# EXERCISE OBJECTIVE:
Set the listing down again in full, word for word, with the pictures left out.
Start of PROVIDED MATERIAL
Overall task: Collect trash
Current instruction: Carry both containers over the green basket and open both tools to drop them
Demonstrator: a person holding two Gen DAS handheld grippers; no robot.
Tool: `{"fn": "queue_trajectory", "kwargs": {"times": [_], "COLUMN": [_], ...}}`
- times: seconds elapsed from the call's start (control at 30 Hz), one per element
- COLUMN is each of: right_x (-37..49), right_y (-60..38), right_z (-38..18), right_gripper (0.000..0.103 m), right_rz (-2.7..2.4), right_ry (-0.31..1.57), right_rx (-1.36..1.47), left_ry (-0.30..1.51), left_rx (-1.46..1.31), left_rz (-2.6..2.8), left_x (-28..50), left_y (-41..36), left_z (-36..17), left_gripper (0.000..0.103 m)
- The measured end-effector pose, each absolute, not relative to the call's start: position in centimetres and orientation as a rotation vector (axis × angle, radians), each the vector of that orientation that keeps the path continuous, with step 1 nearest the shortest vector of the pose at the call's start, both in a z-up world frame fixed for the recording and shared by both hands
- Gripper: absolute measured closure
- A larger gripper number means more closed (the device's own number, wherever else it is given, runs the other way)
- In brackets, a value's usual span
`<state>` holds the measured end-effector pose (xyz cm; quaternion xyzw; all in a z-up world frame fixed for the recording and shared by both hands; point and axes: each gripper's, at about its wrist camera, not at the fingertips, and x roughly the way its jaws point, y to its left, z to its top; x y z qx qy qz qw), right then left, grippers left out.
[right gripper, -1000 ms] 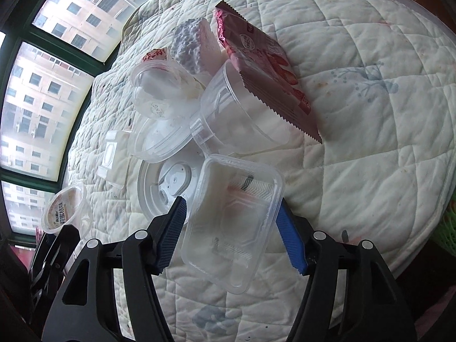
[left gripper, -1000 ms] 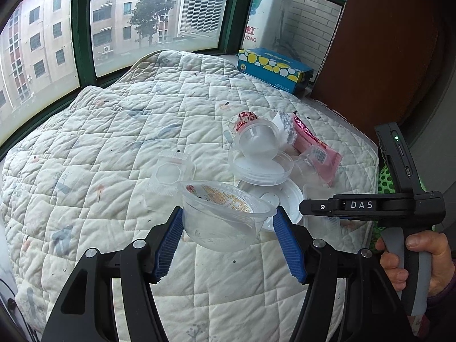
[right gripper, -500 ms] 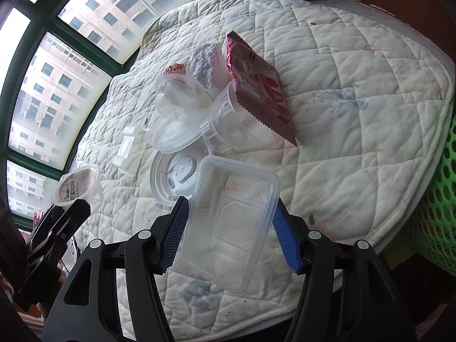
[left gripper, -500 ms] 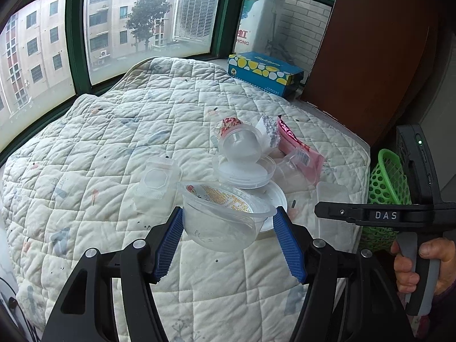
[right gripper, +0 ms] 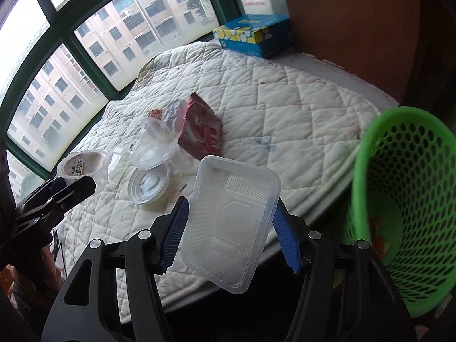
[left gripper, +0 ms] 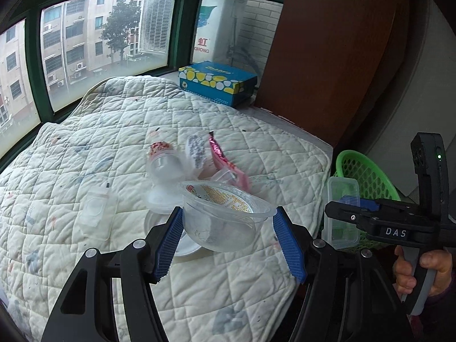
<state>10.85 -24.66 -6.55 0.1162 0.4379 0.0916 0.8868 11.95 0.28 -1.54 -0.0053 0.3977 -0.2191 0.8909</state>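
Note:
My left gripper (left gripper: 228,239) is shut on a clear round plastic cup (left gripper: 222,219) with a printed foil lid, held above the quilt; it also shows in the right wrist view (right gripper: 82,165). My right gripper (right gripper: 229,236) is shut on a clear rectangular plastic tray (right gripper: 230,222), held past the bed's edge beside the green mesh basket (right gripper: 404,199). The tray (left gripper: 340,211) and basket (left gripper: 364,171) also show in the left wrist view. Loose trash lies on the quilt: a pink snack wrapper (right gripper: 203,132), clear cups (right gripper: 154,134) and a white round lid (right gripper: 148,185).
A white quilted cover (left gripper: 114,131) lies over the bed. A blue tissue box (left gripper: 216,82) stands at the far edge by the green-framed windows. A brown wooden panel (left gripper: 327,57) rises at the right. A small clear lidded container (left gripper: 95,208) lies left of the pile.
Both grippers have pulled back and to the right with their loads. The right gripper has carried the tray off the bed to beside the green basket.

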Motion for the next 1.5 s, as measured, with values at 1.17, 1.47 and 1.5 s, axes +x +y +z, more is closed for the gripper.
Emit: {"fn": "queue_trajectory", "kwargs": {"times": [1.17, 1.47, 1.5], "right_x": [2.7, 1.3, 1.1], "right_y": [-47.3, -48.7, -48.8], "right_z": [-6.1, -6.1, -6.2], "right_gripper": [0.034, 0.033, 0.033], "right_rz": [-0.222, -0.226, -0.224], "right_ry": [0.766, 0.737, 0.738], "right_rx": [0.408, 0.457, 0.463], "left_ry": [0.852, 0.909, 0.915], "left_rx": [0.185, 0.228, 0.231], "left_rz": [-0.805, -0.854, -0.856], "left_x": [11.7, 11.1, 11.1], "left_y": [-24.0, -28.2, -28.5], "left_z": [0.1, -1.8, -2.0], "left_gripper": [0.041, 0.040, 0.040]}}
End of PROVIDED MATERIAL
# FINISHED TASK:
Overall task: Collect trash
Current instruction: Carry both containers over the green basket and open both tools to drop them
Demonstrator: a person holding two Gen DAS handheld grippers; no robot.
Tool: `{"fn": "queue_trajectory", "kwargs": {"times": [_], "COLUMN": [_], ...}}`
- times: seconds elapsed from the call's start (control at 30 Hz), one per element
- COLUMN is each of: right_x (-37..49), right_y (-60..38), right_z (-38..18), right_gripper (0.000..0.103 m), right_rz (-2.7..2.4), right_ry (-0.31..1.57), right_rx (-1.36..1.47), left_ry (-0.30..1.51), left_rx (-1.46..1.31), left_rz (-2.6..2.8), left_x (-28..50), left_y (-41..36), left_z (-36..17), left_gripper (0.000..0.103 m)
- The measured end-effector pose, each absolute, not relative to the call's start: position in centimetres and orientation as a rotation vector (axis × angle, radians), each the vector of that orientation that keeps the path continuous, with step 1 nearest the shortest vector of the pose at the call's start, both in a z-up world frame fixed for the recording and shared by both hands
- Gripper: absolute measured closure
- A larger gripper number means more closed (the device's own number, wherever else it is given, runs the other way)
- In brackets, a value's usual span
`<state>` holds the measured end-effector pose (xyz cm; quaternion xyzw; all in a z-up world frame fixed for the recording and shared by both hands; point and axes: each gripper's, at about its wrist camera, not at the fingertips, and x roughly the way its jaws point, y to its left, z to its top; x y z qx qy qz qw), right then left, grippers left out.
[right gripper, -1000 ms] 
[left gripper, -1000 ms] 
[right gripper, -500 ms] 
[left gripper, -500 ms] 
[right gripper, +0 ms] 
[left gripper, +0 ms] 
<state>10.85 -24.66 -6.55 0.1162 0.4379 0.0916 0.8868 11.95 0.28 -1.54 -0.0053 0.3977 -0.2191 0.8909</state>
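Note:
My left gripper (left gripper: 228,239) is shut on a clear round plastic cup (left gripper: 222,219) with a printed foil lid, held above the quilt; it also shows in the right wrist view (right gripper: 82,165). My right gripper (right gripper: 229,236) is shut on a clear rectangular plastic tray (right gripper: 230,222), held past the bed's edge beside the green mesh basket (right gripper: 404,199). The tray (left gripper: 340,211) and basket (left gripper: 364,171) also show in the left wrist view. Loose trash lies on the quilt: a pink snack wrapper (right gripper: 203,132), clear cups (right gripper: 154,134) and a white round lid (right gripper: 148,185).
A white quilted cover (left gripper: 114,131) lies over the bed. A blue tissue box (left gripper: 216,82) stands at the far edge by the green-framed windows. A brown wooden panel (left gripper: 327,57) rises at the right. A small clear lidded container (left gripper: 95,208) lies left of the pile.
Both grippers have pulled back and to the right with their loads. The right gripper has carried the tray off the bed to beside the green basket.
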
Motion for the next 1.5 s, as measured, with values at 1.17, 1.47 and 1.5 s, axes +x +y +z, more is closed for the gripper.
Emit: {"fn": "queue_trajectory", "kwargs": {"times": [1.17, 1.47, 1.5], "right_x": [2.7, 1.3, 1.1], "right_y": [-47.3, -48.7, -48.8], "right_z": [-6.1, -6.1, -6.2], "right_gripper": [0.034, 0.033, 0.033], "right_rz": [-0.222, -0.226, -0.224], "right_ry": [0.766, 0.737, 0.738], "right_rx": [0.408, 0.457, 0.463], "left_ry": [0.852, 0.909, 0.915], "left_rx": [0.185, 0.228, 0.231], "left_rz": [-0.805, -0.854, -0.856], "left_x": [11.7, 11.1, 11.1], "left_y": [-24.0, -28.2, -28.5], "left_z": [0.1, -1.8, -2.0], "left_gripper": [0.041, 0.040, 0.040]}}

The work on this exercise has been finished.